The fatwa against HTML seems IMO fading away; even the forum ayatollahs have ceased to lynch HTML posters (incidentally you are here reading and posting on a forum that has handled all posts in HTML for a long time now). Security risks are more accurately appraised and more efficiently handled. So that fear of HTML has vanished from individuals; the flower seller at your corner has probably written her email in HTML for about a decade now. Sure in big organizations any evolution or adaptation takes longer - the longest being of course the heaviest, i.e. governments. But I do think that most people now have cleared the case “Read all messages in plain text” in their OE (or whatever equivalent in their own email client).

Versailles, Mon 1 Oct 2007 15:54:35 +0200

What are the security risks of HTML emails rather than JavaScript event triggers?

It is not a matter of these organizations adopting HTML email. They allowed HTML email until two months ago when filtering software was added to convert HTML formatted email into text only messages.

So sad it’s true…

Ah, that would be a big disappointment then, as the large corporations are fonder of Microsoft than the folks at Channel 9 :stuck_out_tongue:

Personally, I prefer not to receive html email, and if it is required, I would prefer to visit a webpage where I can get more information.

For those of us who design and code HTML e-mails, such a standard would be very nice to have. I’m getting rather annoyed with spending an hour coding an e-mail, then spending the next ten hours testing it to make sure it looks ok in every client possible (and I’m sure I still miss a lot of them).

Yes, and No.
A new standard would be useful, in the long term, IF it was ever adopted, assuming that it was written in a way that removed all of the current issues.

However, I think that a lot of people are missing the point of the main problem that initiated this discussion: MS would prefer to use its Office technologies for eMail than the IE base. I suspect it will be easier to persuade them to reverse that decision than it would be to introduce a new base rendering engine into Office, at a time when they are concentrating on Silverlight or whatever it’s called.

I’m still scratching my head trying to figure out what would possess microsoft to make such a drastic change to there software. They’ve also only changed Outlook 2007. The Windows Mail (formerly Outlook Express) still uses IE rendering engine, correct? Why change one and not the other?
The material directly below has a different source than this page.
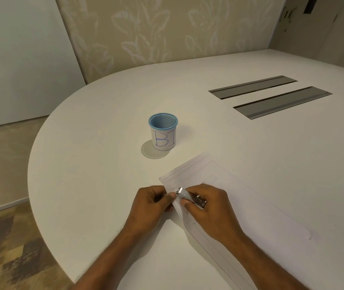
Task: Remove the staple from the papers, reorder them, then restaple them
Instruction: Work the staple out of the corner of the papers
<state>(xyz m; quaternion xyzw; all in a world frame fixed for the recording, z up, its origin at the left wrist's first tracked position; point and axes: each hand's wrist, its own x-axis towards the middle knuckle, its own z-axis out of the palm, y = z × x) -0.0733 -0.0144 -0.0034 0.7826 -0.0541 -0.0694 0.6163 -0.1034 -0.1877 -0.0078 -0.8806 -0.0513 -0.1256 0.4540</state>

If anything they should have changed Microsoft Word to use the IE rendering engine and left Outlook 2007 alone. That would have accomplished the same thing (I think it was microsofts way of getting there programs to communicate better, but in the process they have screwed us web developers.)

BTW, I consider myself a web developer not a data entry expert so why would I want anything I make to look like something out of Word. I hate word.

I wish OpenOffice had a free email client.

Unfortunately, Microsoft is big enough to dictate how things can work.